_WORK TASK:_
This exercise calls for every line of the data below with the string "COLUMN" in it.

_Stored items:_
++++++++

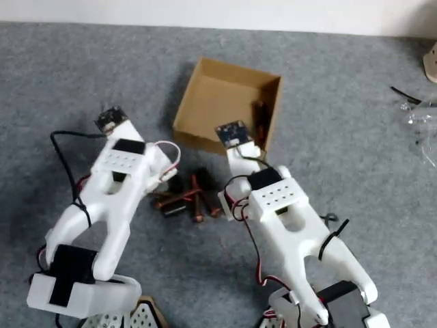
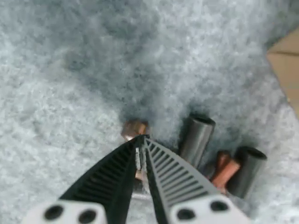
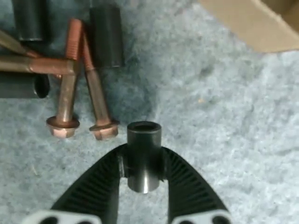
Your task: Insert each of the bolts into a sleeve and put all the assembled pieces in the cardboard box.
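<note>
Copper bolt (image 2: 134, 129), mostly hidden, sits clamped in the left tool (image 2: 141, 140); the right tool (image 3: 143, 157) grips a black sleeve (image 3: 144, 136).

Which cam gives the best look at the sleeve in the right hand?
Right wrist view: the sleeve sits clamped in the right hand, open bore visible. In the high view the right arm covers that spot; the left wrist view looks at other sleeves.

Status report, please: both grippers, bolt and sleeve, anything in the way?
Left gripper shut on bolt. Right gripper shut on sleeve. Loose bolts lie close beside it, not touching.
</note>
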`<state>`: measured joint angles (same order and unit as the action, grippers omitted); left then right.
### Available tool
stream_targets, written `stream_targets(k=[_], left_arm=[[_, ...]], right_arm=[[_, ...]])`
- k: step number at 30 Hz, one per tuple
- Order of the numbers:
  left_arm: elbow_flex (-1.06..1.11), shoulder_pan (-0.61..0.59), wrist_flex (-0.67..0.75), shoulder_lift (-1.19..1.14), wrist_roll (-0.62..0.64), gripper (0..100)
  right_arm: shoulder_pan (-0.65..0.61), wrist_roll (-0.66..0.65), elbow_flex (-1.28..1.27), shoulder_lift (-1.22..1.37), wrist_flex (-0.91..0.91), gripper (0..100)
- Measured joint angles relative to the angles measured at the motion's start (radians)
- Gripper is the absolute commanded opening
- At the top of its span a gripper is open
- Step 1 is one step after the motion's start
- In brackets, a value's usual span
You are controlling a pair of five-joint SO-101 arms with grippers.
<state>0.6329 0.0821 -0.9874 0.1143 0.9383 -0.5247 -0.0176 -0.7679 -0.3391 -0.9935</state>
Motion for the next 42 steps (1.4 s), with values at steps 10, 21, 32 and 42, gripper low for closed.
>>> stream_targets(k=[10, 21, 32, 42], left_arm=[[0.0, 0.06, 0.005, 0.0, 0.006, 1], [0.014, 0.066, 0.006, 0.0, 0.006, 41], [0.032, 0.035, 0.005, 0.0, 0.006, 27], [0.032, 0.0, -0.115, 0.0, 0.006, 24]], right_arm=[[0.0, 0.0, 0.0, 0.0, 0.0, 0.4], [0.0, 0.0, -0.032, 0.0, 0.051, 0.4], [0.002, 0.0, -0.038, 0.0, 0.058, 0.4], [0.002, 0.0, -0.038, 0.0, 0.064, 0.4]])
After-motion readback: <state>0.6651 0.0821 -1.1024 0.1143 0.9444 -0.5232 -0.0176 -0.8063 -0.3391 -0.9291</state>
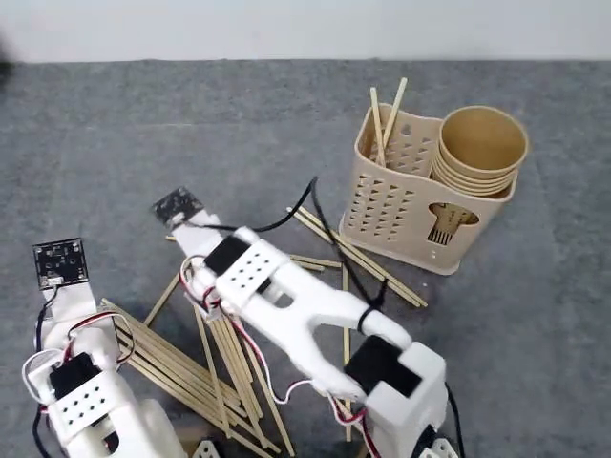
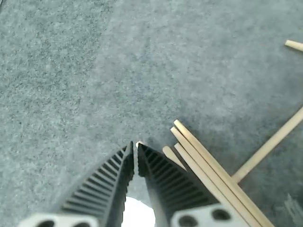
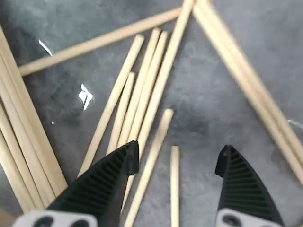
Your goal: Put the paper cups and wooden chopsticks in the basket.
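Observation:
Many wooden chopsticks (image 1: 215,358) lie scattered on the grey carpet in the high view, with a few more (image 1: 358,256) in front of the basket. The beige slotted basket (image 1: 391,205) stands at the back right and holds a stack of paper cups (image 1: 482,143) and two upright chopsticks (image 1: 387,119). My right gripper (image 3: 179,150) hovers open just above a loose cluster of chopsticks (image 3: 142,94), one short stick lying between its fingers. Close to my body at the front left, my left gripper (image 2: 134,144) is shut and holds nothing, just beside the ends of some chopsticks (image 2: 203,161).
The right arm (image 1: 286,305) stretches from its base at the front across the pile toward the left. The left arm (image 1: 81,391) sits at the front left corner. Open carpet (image 1: 143,124) lies beyond the arms and left of the basket.

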### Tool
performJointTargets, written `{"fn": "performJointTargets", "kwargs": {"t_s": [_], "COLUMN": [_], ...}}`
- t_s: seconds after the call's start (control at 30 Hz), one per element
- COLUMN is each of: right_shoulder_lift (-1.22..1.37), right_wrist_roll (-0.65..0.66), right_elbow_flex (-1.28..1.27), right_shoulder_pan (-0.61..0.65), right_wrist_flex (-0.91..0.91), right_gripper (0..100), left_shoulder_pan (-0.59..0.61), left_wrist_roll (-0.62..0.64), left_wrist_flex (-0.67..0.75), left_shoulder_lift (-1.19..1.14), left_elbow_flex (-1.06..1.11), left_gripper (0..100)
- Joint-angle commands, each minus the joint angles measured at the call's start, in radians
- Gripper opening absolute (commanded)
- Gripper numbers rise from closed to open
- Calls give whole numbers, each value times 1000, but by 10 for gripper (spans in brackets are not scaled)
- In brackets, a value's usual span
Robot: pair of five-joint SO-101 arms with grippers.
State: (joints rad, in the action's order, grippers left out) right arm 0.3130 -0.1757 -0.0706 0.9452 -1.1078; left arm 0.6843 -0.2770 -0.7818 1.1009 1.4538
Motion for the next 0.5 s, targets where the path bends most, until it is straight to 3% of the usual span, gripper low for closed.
{"fn": "performJointTargets", "kwargs": {"t_s": [0.0, 0.47], "right_shoulder_lift": [19, 159], "right_wrist_roll": [-11, -2], "right_elbow_flex": [12, 12], "right_shoulder_pan": [41, 45], "right_wrist_flex": [30, 81], "right_gripper": [274, 273], "left_shoulder_pan": [9, 11], "left_wrist_roll": [2, 2], "left_wrist_flex": [23, 21], "left_shoulder_lift": [28, 28], "left_elbow_flex": [-22, -21], "left_gripper": [18, 18]}}
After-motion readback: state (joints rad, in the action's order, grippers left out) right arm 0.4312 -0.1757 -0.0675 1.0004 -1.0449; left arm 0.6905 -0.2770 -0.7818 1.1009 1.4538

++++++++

_RESULT BELOW:_
performJointTargets, written `{"fn": "performJointTargets", "kwargs": {"t_s": [_], "COLUMN": [_], ...}}`
- COLUMN is each of: right_shoulder_lift (-1.22..1.37), right_wrist_roll (-0.65..0.66), right_elbow_flex (-1.28..1.27), right_shoulder_pan (-0.61..0.65), right_wrist_flex (-0.91..0.91), right_gripper (0..100), left_shoulder_pan (-0.59..0.61), left_wrist_roll (-0.62..0.64), left_wrist_flex (-0.67..0.75), left_shoulder_lift (-1.19..1.14), left_elbow_flex (-1.06..1.11), left_gripper (0..100)

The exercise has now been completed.